In the Going Snake District of the Cherokee Nation he built a log cabin on a cliff known as Ned's Fort Mountain. For five years he repulsed numerous attempts by deputy U.S. marshals, including Heck Thomas and Bass Reeves, to capture or kill him. Christie's family and friends alerted him when lawmen were in the vicinity of his home and supplied him with provisions. His ability to evade arrest became legendary in I.T., and a Cherokee folk tale emerged to claim that Christie had successfully eluded the law because he was a shapeshifter who transformed into an owl or razorback hog.

Ned Christie's resistance ended on November 1, 1892, when Deputy U.S. Marshal Paden Tolbert led a sixteen-man posse into the Going Snake District. Using a U.S. Army cannon procured from Fort Scott, Kansas, the posse forced Christie out into the open and killed him on November 3. The outlaw was exonerated in 1918 when a Cherokee freedman named Dick Humphrey came forward and told a newspaper reporter that he witnessed Maples's murder and that Christie was not the assailant. Humphrey stated that he had been afraid to speak earlier for fear of losing his life. Some researchers believe Christie was a victim of a conspiracy designed to punish him because during his service on the Cherokee National Council he had opposed railroad development in Indian Territory.

Art T. Burton

Learn More

W. J. B. Bigby interview, "Indian-Pioneer History," 11: 363–369, Research Division, Oklahoma Historical Society, Oklahoma City.
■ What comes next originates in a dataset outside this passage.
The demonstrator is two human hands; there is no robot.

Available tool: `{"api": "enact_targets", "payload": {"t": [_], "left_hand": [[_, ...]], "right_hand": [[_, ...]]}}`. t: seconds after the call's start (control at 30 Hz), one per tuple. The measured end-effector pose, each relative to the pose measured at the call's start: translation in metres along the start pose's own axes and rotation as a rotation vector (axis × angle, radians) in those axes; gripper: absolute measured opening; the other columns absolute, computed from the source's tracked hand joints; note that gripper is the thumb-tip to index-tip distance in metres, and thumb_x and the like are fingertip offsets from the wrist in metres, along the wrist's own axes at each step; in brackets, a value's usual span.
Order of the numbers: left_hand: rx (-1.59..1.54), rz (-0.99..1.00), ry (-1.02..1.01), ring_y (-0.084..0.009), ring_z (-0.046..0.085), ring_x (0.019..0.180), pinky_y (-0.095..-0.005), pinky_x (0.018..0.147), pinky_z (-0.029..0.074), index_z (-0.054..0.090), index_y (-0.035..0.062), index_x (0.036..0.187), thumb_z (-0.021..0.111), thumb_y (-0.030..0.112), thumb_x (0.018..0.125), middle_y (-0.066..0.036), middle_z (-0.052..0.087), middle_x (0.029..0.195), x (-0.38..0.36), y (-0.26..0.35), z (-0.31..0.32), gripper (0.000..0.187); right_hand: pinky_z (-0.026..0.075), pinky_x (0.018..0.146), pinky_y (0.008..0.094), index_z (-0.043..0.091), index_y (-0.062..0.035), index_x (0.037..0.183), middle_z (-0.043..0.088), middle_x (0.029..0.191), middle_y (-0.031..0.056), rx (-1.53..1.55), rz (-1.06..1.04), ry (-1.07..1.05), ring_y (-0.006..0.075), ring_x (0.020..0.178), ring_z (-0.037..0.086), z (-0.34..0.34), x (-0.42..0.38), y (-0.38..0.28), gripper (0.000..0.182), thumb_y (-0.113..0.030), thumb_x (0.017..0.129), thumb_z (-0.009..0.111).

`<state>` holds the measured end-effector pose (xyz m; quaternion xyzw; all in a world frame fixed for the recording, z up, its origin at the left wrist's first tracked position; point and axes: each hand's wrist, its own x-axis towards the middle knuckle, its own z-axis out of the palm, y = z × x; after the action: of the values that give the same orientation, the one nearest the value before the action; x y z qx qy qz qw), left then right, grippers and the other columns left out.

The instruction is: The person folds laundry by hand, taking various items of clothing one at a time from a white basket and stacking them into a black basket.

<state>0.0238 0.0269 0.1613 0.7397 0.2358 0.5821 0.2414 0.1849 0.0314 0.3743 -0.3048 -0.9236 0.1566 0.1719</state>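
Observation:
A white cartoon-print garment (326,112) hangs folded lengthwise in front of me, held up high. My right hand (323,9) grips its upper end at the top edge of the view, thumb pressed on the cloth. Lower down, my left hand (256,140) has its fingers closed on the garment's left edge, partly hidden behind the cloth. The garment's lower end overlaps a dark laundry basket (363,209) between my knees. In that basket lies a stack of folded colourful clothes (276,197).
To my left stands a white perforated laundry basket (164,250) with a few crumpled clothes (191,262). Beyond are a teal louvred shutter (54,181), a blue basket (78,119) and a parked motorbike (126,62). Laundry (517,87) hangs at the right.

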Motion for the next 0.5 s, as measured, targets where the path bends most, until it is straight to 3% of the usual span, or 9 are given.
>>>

Art T. Burton, Black, Red, and Deadly: Black and Indian Gunfighters of the Indian Territory, 1870–1907 (Austin, Tex.: Eakin Press, 1991).

"Ned Christie," Vertical File, Research Division, Oklahoma Historical Society, Oklahoma City.

Daily Oklahoman (Oklahoma City), 9 June 1918. Indian Chieftain (Vinita, I.T.), 11 November 1892.

Bonnie Speer, The Killing of Ned Christie: Cherokee Outlaw (Norman, Okla.: Reliance Press, 1990).

Phillip W. Steele, The Last Cherokee Warriors: Zeke Proctor, Ned Christie (Gretna, La.: Pelican Publishing Co., 1974).

Citation

The following (as per The Chicago Manual of Style, 17th edition) is the preferred citation for articles:
Art T. Burton, “Christie, Ned,” The Encyclopedia of Oklahoma History and Culture, https://www.okhistory.org/publications/enc/entry?entry=CH061.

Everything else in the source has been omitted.